Escribo por las mañanas, si el niño me lo permite, por las tardes, cuando no estoy dando clases, y, a veces, por la noche, cuando regreso a casa del bar Alibi Tavern. Los días en que no estoy demasiado satisfecho de mi trabajo, suelo pasar un par de horas en la abollada barra de acero del Alibi, y me encontrarán allí todos los martes por la noche después de dar clase a mis alumnos del curso avanzado de escritura creativa. Busquen al minotauro medio ciego con chaqueta de pana y una ajada cartera de cuero, sentado al fondo de la barra, junto a la gramola, con una jarra de cerveza Iron City mezclada, en atención a su salud, con limonada.
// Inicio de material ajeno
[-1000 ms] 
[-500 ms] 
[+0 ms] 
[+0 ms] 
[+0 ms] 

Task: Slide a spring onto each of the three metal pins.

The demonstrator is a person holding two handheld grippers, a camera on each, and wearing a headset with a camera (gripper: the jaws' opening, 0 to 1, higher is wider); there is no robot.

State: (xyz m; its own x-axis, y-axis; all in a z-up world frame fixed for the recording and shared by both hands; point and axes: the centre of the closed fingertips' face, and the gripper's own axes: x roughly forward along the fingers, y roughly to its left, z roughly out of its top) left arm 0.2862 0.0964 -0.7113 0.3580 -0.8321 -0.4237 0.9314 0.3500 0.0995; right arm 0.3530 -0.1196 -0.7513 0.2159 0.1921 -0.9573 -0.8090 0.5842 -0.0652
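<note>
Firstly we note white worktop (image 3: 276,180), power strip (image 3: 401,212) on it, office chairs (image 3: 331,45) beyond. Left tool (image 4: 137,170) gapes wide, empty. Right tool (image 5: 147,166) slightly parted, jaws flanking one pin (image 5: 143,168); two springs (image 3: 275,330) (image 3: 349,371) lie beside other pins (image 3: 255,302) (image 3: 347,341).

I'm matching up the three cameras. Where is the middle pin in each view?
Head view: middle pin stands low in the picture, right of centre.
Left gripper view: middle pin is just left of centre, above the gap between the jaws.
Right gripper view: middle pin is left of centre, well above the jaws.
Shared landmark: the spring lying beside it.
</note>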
Si se sientan el tiempo suficiente en el taburete contiguo, es muy probable que acabe explicándoles que trabaja como un negro en una novela sobre béisbol y la guerra de Secesión, o en un libro sobre el Berkeley de principios de los setenta, o en un guión cinematográfico titulado Hermana de las tinieblas, inspirado en varios relatos interrelacionados de otro oscuro hombre de letras local que utilizó el seudónimo de August Van Zorn. Normalmente está acompañado por uno o dos hombres mucho más jóvenes que él, alumnos suyos, chicos prodigiosos en cuyos corazones anida el miedo y el misterio de los libros que creen estar destinados a escribir. En sus buenos tiempos conoció a bastantes autores famosos y admirados, y le gusta prevenir y entretener a sus jóvenes acompañantes con ejemplos de la enfermedad incurable que provoca que todos los buenos escritores acaben sufriendo inevitablemente el quintaesencial destino de sus personajes. En general, los chicos le escuchan atentamente, y, de vez en cuando, alguno de ellos incluso se toma la molestia de ir a la biblioteca de la universidad, exhumar alguna de sus novelas y, acuclillado entre las estanterías, hojearla con impaciencia, buscando las partes que parecen sinceras.